— Records for processing —
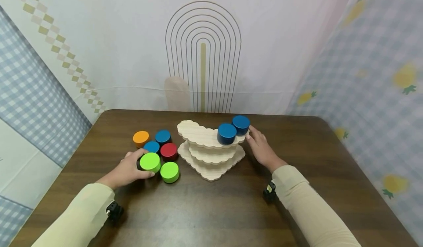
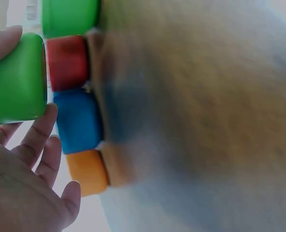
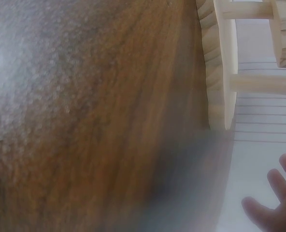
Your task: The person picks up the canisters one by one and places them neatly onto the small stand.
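My left hand [image 1: 128,169] grips a squat green cylinder [image 1: 150,162] between thumb and fingers; a seam shows near one end of it [image 2: 18,79] in the left wrist view. Close beside it on the table stand another green cylinder [image 1: 170,172], a red one [image 1: 169,151], two blue ones [image 1: 163,137] and an orange one [image 1: 141,138]. A pale wooden tiered stand [image 1: 198,133] with scalloped edges carries two blue cylinders [image 1: 226,133] at the right of its top tier. Against that tier's right end rests my right hand [image 1: 262,149], its visible fingers [image 3: 278,186] spread and fairly straight.
Dark brown wood forms the table [image 1: 205,210]. A patterned white cloth [image 1: 132,48] hangs behind it, with checked cloth at both sides. Small cameras [image 1: 114,211] are strapped to both wrists.
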Available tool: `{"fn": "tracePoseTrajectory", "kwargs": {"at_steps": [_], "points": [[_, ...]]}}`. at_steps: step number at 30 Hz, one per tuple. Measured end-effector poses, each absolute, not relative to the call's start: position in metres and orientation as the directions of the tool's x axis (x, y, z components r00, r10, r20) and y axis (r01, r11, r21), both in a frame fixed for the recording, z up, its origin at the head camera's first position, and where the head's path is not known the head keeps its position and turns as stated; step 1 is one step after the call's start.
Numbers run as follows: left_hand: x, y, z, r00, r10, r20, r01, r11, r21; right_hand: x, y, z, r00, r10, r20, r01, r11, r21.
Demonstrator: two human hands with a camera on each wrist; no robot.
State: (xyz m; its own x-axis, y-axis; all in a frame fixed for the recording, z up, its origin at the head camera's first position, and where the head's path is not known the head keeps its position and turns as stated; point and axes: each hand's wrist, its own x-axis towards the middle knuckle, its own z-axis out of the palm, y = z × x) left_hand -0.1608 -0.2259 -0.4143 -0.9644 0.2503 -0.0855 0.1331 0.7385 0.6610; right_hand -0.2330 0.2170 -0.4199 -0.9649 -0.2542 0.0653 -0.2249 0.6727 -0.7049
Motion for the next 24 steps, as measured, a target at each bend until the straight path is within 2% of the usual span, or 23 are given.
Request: {"fn": "tracePoseTrajectory", "kwargs": {"at_steps": [24], "points": [[-0.169,-0.192,-0.378,-0.978,0.164,0.129,0.206,0.649,0.732,-0.232,0.217,-0.421,-0.966,-0.248,0.071,-0.224,0.673,-0.705]]}}
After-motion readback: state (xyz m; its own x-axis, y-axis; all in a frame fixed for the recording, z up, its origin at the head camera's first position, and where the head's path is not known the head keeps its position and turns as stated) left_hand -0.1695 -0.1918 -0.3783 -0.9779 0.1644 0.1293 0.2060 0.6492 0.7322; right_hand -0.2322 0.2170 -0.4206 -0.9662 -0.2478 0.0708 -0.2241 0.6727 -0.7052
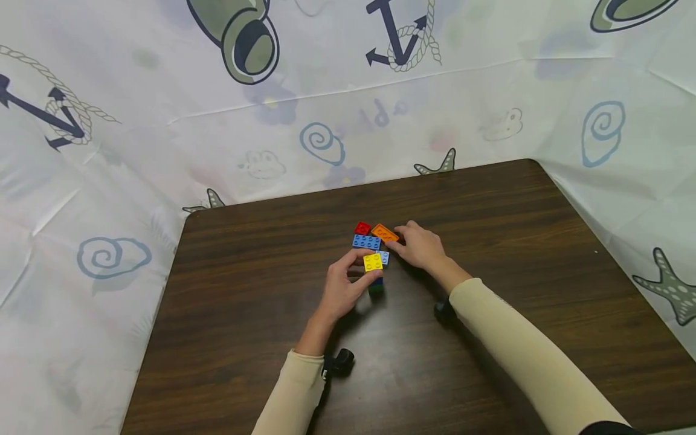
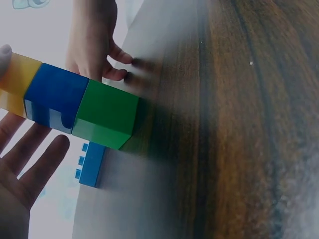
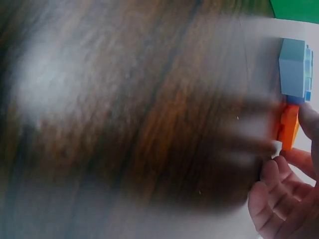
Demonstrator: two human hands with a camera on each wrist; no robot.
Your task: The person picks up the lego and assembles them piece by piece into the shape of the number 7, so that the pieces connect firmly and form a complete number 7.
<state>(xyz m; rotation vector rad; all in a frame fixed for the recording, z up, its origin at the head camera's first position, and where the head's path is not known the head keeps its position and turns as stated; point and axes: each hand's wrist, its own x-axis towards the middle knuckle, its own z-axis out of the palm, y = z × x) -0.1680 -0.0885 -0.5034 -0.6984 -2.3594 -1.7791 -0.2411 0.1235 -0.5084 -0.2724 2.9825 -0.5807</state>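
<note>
My left hand [image 1: 341, 289] grips a short stack between thumb and fingers. The stack has a yellow brick [image 1: 373, 262] on top, a blue brick [image 2: 57, 94] in the middle and a green brick [image 2: 105, 112] at the bottom. Whether the stack touches the table, I cannot tell. My right hand [image 1: 421, 246] pinches the right end of a flat orange brick [image 1: 383, 233] with thumb and index finger. Left of the orange brick are a small red brick [image 1: 362, 228] and a longer blue brick [image 1: 367, 242]. A light blue brick [image 1: 383, 257] stands just behind the stack, partly hidden by it.
Everything lies on a dark wood-grain table [image 1: 244, 302], its far edge a little beyond the bricks. A white printed sheet [image 1: 228, 139] hangs behind and at the sides. Each wrist wears a black camera, such as the left wrist camera [image 1: 341, 362].
</note>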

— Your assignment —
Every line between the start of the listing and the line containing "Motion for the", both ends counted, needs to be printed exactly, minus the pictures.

— Task output —
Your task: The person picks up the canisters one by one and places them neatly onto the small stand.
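My left hand [image 1: 128,169] grips a squat green cylinder [image 1: 150,162] between thumb and fingers; a seam shows near one end of it [image 2: 18,79] in the left wrist view. Close beside it on the table stand another green cylinder [image 1: 170,172], a red one [image 1: 169,151], two blue ones [image 1: 163,137] and an orange one [image 1: 141,138]. A pale wooden tiered stand [image 1: 198,133] with scalloped edges carries two blue cylinders [image 1: 226,133] at the right of its top tier. Against that tier's right end rests my right hand [image 1: 262,149], its visible fingers [image 3: 278,186] spread and fairly straight.
Dark brown wood forms the table [image 1: 205,210]. A patterned white cloth [image 1: 132,48] hangs behind it, with checked cloth at both sides. Small cameras [image 1: 114,211] are strapped to both wrists.
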Available tool: `{"fn": "tracePoseTrajectory", "kwargs": {"at_steps": [_], "points": [[_, ...]]}}`. at_steps: step number at 30 Hz, one per tuple. Measured end-effector poses, each absolute, not relative to the call's start: position in metres and orientation as the directions of the tool's x axis (x, y, z components r00, r10, r20) and y axis (r01, r11, r21), both in a frame fixed for the recording, z up, its origin at the head camera's first position, and where the head's path is not known the head keeps its position and turns as stated; step 1 is one step after the call's start.
Numbers run as follows: left_hand: x, y, z, r00, r10, r20, r01, r11, r21; right_hand: x, y, z, r00, r10, r20, r01, r11, r21.
Demonstrator: two human hands with a camera on each wrist; no robot.
State: (xyz m; its own x-axis, y-axis; all in a frame fixed for the recording, z up, its origin at the head camera's first position, and where the head's path is not known the head keeps its position and turns as stated; point and axes: each hand's wrist, its own x-axis towards the middle knuckle, its own z-axis out of the palm, y = z × x) left_hand -0.1608 -0.2259 -0.4143 -0.9644 0.2503 -0.0855 0.1331 0.7385 0.6610; right_hand -0.2330 0.2170 -0.4199 -0.9649 -0.2542 0.0653 -0.2249 0.6727 -0.7049
Motion for the next 24 steps, as measured, a target at each bend until the straight path is within 2% of the usual span, or 23 are given.

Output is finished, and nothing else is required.